> Required work: Each line in the entries that has the word "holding" has to be copied.

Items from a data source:
- - - - - - -
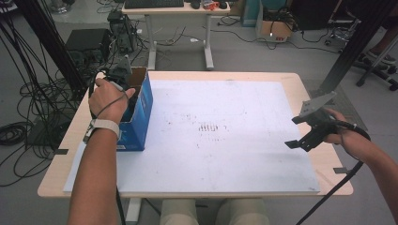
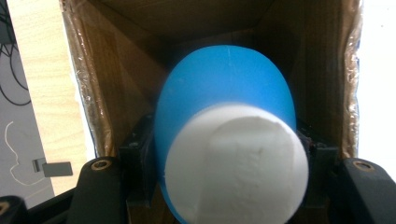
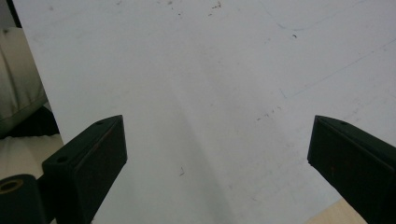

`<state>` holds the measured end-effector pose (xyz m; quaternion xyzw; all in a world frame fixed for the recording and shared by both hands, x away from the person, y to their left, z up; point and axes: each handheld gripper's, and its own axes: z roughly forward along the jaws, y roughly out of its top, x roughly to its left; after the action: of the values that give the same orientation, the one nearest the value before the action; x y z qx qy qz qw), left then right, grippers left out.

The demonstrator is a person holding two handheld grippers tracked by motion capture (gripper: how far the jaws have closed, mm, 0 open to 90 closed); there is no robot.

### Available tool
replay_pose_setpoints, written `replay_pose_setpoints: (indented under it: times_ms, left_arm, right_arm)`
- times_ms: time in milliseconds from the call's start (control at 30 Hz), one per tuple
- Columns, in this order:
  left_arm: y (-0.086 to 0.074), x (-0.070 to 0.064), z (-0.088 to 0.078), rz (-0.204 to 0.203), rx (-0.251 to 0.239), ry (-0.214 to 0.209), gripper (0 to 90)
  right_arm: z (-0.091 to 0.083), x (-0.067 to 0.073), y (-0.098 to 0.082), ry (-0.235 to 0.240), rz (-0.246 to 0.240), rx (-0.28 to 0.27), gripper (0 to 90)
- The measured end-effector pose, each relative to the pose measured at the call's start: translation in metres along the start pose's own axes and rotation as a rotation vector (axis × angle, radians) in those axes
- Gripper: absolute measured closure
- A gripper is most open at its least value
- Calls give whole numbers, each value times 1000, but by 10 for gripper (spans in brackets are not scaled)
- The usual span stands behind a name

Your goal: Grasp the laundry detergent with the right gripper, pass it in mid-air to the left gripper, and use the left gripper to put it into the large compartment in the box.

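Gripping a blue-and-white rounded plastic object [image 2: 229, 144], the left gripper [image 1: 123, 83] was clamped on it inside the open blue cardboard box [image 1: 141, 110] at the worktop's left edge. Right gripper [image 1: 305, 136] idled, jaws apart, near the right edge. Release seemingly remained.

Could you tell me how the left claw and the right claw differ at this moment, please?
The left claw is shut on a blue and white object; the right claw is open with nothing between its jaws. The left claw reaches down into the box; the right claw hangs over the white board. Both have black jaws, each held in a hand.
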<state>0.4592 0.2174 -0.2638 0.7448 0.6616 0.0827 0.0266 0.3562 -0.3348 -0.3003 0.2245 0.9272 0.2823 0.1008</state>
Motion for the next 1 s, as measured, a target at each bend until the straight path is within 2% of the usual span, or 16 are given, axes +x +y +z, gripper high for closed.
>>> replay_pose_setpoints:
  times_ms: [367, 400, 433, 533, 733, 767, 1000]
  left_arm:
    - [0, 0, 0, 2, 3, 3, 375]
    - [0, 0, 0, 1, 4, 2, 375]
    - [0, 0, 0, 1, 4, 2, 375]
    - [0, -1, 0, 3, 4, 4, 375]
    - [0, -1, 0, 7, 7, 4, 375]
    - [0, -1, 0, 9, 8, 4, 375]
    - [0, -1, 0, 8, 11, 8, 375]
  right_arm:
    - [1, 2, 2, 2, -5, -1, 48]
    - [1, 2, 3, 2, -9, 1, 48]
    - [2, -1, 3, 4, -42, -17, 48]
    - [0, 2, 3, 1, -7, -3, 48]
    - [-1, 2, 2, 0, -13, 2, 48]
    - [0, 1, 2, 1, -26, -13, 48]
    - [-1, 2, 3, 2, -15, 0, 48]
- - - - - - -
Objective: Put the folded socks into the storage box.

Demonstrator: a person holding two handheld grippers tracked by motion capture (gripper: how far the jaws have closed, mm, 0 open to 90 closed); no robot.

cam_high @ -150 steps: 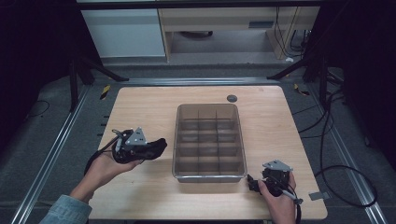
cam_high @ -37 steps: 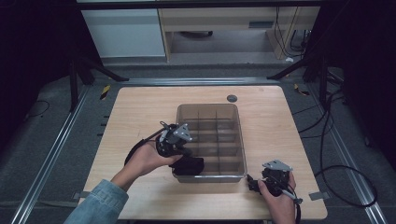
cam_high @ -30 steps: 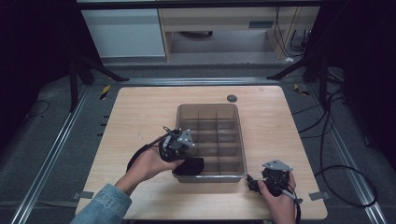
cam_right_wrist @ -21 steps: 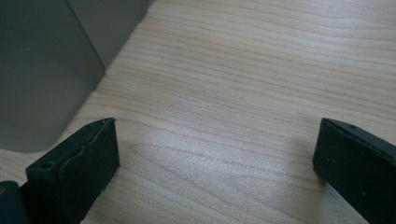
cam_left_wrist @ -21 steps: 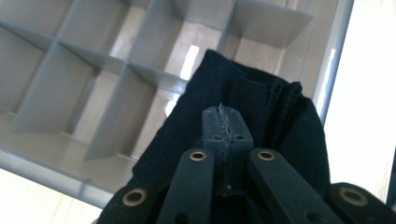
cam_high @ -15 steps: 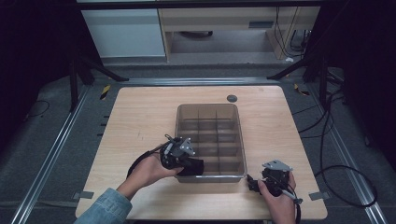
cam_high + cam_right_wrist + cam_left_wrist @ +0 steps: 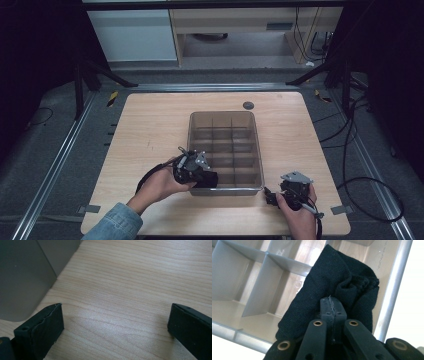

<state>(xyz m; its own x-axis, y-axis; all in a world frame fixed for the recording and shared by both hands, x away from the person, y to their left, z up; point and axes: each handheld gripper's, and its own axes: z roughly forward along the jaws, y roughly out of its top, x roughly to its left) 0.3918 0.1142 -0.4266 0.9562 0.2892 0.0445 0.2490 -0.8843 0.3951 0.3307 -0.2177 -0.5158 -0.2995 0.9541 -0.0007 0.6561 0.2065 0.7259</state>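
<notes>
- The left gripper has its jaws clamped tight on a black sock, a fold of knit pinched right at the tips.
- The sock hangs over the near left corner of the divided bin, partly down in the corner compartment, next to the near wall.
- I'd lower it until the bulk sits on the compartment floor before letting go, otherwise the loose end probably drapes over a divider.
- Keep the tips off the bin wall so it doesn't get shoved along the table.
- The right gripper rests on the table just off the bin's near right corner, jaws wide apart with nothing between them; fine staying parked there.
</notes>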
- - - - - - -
> Solution:
The demonstrator is a person holding two handheld grippers tracked by motion capture (gripper: how far the jaws have closed, mm, 0 open to 90 closed); there is no robot.
Demonstrator: a person holding two handheld grippers tracked by motion capture (gripper: how far the jaws have closed, mm, 0 open to 90 closed); no robot.

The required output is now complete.